The firm also reported that as the economy improved, with hard lockdowns easing globally, it had struggled to find containers and vessels prepared to move its cargo, while freight forwarders had taken advantage of the congestion to hike their prices.
Hudaco said that its businesses had recovered “exceptionally well” from the ravages of the Covid-19 pandemic and associated lockdowns, growing headline earnings by 21% over 2019 to 1 641 cents, and comparable earnings by 30% over 2019 to 1 613 cents, during a time when difficulties had beset business in South Africa.
“KwaZulu-Natal (KZN) and Gauteng experienced eight terrible days of dramatic and violent riots and looting in July.
“Hudaco lost two KZN branches and had to close several businesses for the week.
“Then, in October, we had the three-week Numsa metal industries strike, which affected most of our engineering consumables businesses.
“Load-shedding was intermittent throughout the year, demonstrating Eskom’s lingering inability to supply adequate energy to meet demand.”
Supply chain constraints, internationally and locally, most of which had started with Covid lockdowns early in 2020, had been a persistent challenge for the business, Hudaco added.
“Many factories, particularly in China, still have production backlogs.
“There is still a worldwide shortage of semiconductors and certain raw materials, which has a knock-on impact on many other products,” the firm said.
“Once we were allocated products by suppliers, finding shipping containers became the next hurdle, followed by challenges finding ships prepared to carry our cargo.
“Shipping lines are increasingly becoming reluctant to dock in Durban and endure docking and offloading delays and the ensuing related congestion, for which our largest container port has become notorious,” Hudaco said.
Freight forwarders and suppliers had immediately taken advantage of supply chain congestion and product shortages to increase prices, the company added.

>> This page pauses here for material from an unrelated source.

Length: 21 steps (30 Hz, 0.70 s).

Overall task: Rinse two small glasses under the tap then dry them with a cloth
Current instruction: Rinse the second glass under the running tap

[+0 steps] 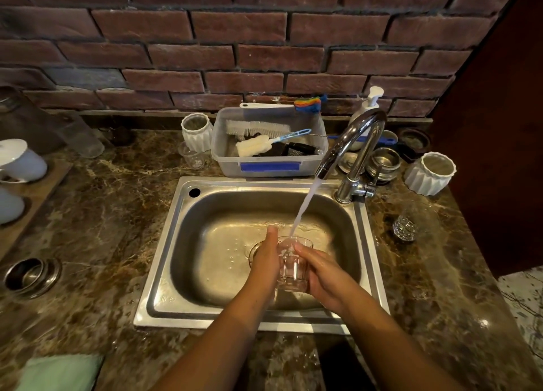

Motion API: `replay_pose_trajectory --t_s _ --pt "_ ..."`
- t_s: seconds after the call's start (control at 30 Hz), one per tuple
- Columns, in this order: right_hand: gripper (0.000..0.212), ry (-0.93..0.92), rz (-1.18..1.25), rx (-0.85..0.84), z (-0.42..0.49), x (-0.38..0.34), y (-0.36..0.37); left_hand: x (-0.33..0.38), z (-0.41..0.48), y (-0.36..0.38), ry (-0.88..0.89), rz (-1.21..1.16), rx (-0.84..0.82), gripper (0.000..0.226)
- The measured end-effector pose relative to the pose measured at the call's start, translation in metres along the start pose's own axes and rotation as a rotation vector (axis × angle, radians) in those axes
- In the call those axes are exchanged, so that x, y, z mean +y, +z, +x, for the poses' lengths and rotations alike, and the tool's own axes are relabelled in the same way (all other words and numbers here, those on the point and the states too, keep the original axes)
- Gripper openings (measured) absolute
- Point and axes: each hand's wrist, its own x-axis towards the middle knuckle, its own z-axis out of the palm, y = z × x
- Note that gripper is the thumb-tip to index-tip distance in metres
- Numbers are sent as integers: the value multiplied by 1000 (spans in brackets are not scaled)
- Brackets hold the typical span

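Left hand [266, 261] and right hand [320, 273] curled round the small glass [293, 270] from either side, holding it above the sink [164, 273] under the tap [355, 144] stream. On my feed, the second glass [407, 226] stood on the counter [117, 214], right of the sink.

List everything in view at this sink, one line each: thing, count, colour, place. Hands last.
tap: one, chrome, back right of the sink, running
held glass: one, clear, over the sink under the stream
spare glass: one, clear, on the counter right of the sink
cloth: one, pale green, bottom left corner
sink: one, steel, set in the counter
tub: one, clear plastic with blue tape, behind the sink, holding brushes
ribbed pots: two, white, one left of the tub, one far right
soap pump: one, white, behind the tap
counter: one, brown marble
left hand: grips the held glass
right hand: grips the held glass
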Motion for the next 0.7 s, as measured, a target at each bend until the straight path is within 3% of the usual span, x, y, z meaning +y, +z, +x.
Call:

The cost of shipping a container had risen to more than tenfold the pre-Covid cost.
“Fortunately, for most of our products, Hudaco has the pricing power to pass these increases on to our customers and thus protect our margins.
“Having stock available is critical for Hudaco, so the decision to increase stock early in the year by one month of sales stood us in good stead, because we could supply when many of our competitors could not.
“This supreme effort by all our businesses in the strategic management of their entire value chain kept us a step ahead.”